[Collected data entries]
-*-

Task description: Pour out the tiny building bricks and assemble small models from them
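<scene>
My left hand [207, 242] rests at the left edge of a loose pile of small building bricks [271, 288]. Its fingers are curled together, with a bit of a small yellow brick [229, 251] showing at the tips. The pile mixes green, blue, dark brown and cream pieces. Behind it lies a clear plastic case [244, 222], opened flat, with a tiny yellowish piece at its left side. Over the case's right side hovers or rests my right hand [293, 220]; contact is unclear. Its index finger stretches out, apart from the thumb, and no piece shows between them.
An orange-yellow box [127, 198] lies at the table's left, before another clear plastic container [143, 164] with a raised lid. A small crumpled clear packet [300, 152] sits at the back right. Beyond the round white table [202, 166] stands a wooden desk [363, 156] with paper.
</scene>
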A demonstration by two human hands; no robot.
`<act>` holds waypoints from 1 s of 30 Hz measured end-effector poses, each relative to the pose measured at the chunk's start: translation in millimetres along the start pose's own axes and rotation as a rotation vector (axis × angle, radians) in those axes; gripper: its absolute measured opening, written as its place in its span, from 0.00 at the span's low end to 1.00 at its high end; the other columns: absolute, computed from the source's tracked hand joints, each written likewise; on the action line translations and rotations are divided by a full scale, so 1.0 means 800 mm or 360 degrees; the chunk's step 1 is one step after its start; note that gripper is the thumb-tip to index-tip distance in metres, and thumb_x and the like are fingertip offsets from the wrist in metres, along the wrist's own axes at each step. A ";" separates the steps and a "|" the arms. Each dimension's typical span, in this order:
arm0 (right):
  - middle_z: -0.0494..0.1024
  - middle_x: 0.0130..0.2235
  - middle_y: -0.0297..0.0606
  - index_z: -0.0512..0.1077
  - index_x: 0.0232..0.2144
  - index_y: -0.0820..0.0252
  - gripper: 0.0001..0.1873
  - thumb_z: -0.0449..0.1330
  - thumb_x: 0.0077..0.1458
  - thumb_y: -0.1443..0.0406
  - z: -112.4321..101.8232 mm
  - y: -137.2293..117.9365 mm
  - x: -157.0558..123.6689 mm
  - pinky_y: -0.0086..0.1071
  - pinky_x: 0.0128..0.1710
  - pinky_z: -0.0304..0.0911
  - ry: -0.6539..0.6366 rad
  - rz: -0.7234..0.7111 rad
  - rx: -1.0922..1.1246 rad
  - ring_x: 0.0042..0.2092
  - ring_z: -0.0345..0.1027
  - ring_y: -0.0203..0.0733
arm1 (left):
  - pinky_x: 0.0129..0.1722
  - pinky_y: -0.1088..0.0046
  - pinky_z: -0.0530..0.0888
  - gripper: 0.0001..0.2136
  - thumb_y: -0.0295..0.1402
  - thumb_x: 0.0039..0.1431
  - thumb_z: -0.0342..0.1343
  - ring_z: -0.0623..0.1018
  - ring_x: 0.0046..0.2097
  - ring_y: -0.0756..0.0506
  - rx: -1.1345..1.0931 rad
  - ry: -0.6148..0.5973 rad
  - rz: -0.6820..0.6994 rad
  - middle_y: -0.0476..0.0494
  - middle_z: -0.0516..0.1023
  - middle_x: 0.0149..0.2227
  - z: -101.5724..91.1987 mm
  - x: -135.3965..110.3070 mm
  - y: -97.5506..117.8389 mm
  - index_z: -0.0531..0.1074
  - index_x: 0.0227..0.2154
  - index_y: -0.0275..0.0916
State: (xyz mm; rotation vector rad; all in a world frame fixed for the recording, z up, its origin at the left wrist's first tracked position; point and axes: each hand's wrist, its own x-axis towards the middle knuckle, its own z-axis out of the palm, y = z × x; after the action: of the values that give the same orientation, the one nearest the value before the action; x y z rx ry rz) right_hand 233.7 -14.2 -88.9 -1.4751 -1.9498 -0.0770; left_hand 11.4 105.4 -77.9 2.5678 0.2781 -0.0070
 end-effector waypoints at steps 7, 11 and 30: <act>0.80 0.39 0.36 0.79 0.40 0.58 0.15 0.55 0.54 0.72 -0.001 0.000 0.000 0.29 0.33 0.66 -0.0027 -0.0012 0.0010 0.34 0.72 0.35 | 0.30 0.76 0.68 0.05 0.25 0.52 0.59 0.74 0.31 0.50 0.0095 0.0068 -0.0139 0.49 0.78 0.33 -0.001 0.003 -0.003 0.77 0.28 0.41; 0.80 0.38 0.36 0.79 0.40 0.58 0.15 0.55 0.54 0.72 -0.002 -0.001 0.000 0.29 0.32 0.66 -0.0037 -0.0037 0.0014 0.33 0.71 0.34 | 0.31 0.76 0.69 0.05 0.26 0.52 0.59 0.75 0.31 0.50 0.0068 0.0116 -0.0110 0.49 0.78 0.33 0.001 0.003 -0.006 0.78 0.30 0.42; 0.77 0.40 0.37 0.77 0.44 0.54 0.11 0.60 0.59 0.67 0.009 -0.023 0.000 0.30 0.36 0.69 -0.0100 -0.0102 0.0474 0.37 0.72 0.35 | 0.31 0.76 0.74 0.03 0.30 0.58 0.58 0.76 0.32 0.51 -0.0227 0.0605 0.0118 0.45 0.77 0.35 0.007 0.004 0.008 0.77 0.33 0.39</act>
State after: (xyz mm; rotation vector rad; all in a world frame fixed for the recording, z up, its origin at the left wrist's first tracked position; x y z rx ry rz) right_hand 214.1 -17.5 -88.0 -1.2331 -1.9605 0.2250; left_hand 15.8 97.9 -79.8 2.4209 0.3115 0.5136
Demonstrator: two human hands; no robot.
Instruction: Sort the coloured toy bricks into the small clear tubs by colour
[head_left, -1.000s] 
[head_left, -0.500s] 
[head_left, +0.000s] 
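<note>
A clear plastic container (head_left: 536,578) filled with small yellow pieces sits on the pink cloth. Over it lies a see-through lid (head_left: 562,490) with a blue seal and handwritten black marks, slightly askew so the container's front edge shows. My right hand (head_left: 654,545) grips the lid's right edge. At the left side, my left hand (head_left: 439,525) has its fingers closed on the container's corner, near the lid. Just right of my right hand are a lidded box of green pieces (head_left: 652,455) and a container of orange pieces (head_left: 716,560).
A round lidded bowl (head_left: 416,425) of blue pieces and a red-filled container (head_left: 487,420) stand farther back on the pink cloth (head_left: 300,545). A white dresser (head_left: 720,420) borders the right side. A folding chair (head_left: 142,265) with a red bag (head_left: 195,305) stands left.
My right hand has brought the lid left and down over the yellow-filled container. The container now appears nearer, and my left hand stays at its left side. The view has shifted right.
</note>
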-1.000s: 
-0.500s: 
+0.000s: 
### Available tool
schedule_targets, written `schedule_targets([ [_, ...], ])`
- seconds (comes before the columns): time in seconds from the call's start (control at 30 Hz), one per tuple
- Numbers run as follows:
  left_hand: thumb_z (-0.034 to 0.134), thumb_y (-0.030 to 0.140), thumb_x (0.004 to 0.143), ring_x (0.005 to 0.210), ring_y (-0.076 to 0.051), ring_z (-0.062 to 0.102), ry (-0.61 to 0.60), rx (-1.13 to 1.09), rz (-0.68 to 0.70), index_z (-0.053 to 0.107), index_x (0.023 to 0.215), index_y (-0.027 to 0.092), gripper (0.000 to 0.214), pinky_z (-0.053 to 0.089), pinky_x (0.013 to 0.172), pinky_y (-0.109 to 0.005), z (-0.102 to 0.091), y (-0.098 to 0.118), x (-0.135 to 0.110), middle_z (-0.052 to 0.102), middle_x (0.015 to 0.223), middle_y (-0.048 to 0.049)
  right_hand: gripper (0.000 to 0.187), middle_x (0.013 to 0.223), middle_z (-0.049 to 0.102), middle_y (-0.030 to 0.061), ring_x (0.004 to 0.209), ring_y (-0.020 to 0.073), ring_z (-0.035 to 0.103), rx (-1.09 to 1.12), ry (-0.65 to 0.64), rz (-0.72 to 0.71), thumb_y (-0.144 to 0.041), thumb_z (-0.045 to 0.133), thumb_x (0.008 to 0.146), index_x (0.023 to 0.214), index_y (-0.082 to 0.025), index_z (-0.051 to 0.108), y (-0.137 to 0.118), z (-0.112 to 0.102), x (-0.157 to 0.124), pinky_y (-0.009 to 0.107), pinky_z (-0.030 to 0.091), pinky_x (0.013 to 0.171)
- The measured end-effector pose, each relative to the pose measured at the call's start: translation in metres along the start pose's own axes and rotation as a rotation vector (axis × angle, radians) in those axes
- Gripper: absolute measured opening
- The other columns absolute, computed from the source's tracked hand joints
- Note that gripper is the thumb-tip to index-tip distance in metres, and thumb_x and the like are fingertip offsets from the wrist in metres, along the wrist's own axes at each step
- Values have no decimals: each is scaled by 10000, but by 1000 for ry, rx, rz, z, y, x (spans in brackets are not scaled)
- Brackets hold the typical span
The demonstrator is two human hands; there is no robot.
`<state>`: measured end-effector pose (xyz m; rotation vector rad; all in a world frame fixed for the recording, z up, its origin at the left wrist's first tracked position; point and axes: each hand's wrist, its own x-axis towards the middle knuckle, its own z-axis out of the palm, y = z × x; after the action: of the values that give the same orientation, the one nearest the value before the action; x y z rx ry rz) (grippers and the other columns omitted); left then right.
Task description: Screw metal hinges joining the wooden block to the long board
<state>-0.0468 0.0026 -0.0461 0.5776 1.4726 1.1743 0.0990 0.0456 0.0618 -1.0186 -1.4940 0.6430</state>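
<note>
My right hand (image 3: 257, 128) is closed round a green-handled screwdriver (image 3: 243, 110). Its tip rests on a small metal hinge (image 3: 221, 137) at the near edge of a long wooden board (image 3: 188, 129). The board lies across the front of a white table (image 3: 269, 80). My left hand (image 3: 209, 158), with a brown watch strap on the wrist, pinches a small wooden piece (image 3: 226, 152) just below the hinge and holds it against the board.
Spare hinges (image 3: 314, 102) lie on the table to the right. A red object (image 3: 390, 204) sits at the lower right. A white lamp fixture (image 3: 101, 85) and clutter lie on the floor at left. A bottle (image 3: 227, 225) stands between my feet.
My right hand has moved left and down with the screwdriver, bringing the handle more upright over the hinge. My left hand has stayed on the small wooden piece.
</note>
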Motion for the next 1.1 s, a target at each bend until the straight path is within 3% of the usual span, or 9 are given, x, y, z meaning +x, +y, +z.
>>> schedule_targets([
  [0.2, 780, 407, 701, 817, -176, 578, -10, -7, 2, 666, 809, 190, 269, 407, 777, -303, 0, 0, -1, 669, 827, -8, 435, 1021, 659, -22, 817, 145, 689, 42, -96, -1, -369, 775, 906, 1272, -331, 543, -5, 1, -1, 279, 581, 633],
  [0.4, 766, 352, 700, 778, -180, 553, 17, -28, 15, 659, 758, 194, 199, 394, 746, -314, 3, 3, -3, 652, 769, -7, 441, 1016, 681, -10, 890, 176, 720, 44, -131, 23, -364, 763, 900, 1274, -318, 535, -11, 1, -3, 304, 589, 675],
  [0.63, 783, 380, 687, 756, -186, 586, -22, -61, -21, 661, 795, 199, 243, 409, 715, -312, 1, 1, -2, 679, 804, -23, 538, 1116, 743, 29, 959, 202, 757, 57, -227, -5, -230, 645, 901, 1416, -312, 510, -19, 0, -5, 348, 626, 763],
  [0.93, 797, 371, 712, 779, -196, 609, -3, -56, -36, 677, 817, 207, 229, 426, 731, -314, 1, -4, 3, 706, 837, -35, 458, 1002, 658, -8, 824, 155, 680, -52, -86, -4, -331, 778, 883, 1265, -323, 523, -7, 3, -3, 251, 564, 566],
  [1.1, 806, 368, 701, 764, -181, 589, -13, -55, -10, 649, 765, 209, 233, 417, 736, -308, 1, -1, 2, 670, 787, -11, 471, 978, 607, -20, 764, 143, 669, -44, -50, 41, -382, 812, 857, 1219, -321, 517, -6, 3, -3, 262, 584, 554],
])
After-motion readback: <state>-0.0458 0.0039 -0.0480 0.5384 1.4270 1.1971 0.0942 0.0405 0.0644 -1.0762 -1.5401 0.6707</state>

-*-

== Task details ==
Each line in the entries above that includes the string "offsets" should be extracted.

== Written response ==
`<act>` holds waypoints from 1 s of 30 Hz measured end-effector poses, each relative to the pose measured at the chunk's start: translation in millimetres along the start pose's own axes and rotation as a rotation vector (axis × angle, radians) in those axes; gripper: its absolute measured opening, written as its place in its span, from 0.00 at the span's low end to 1.00 at its high end; the other columns: absolute, computed from the source's tracked hand joints, each written likewise; on the action line translations and rotations are divided by a full scale, so 1.0 means 800 mm or 360 degrees; the chunk's step 1 is one step after its start; note that gripper is the thumb-tip to index-tip distance in metres, and thumb_x and the like are fingertip offsets from the wrist in metres, along the wrist's own axes at each step. A ";" separates the steps and a "|" the arms. Each dimension's typical span, in this order:
- Note that gripper is the thumb-tip to index-tip distance in metres, and thumb_x and the like are fingertip offsets from the wrist in metres, along the wrist's own axes at each step

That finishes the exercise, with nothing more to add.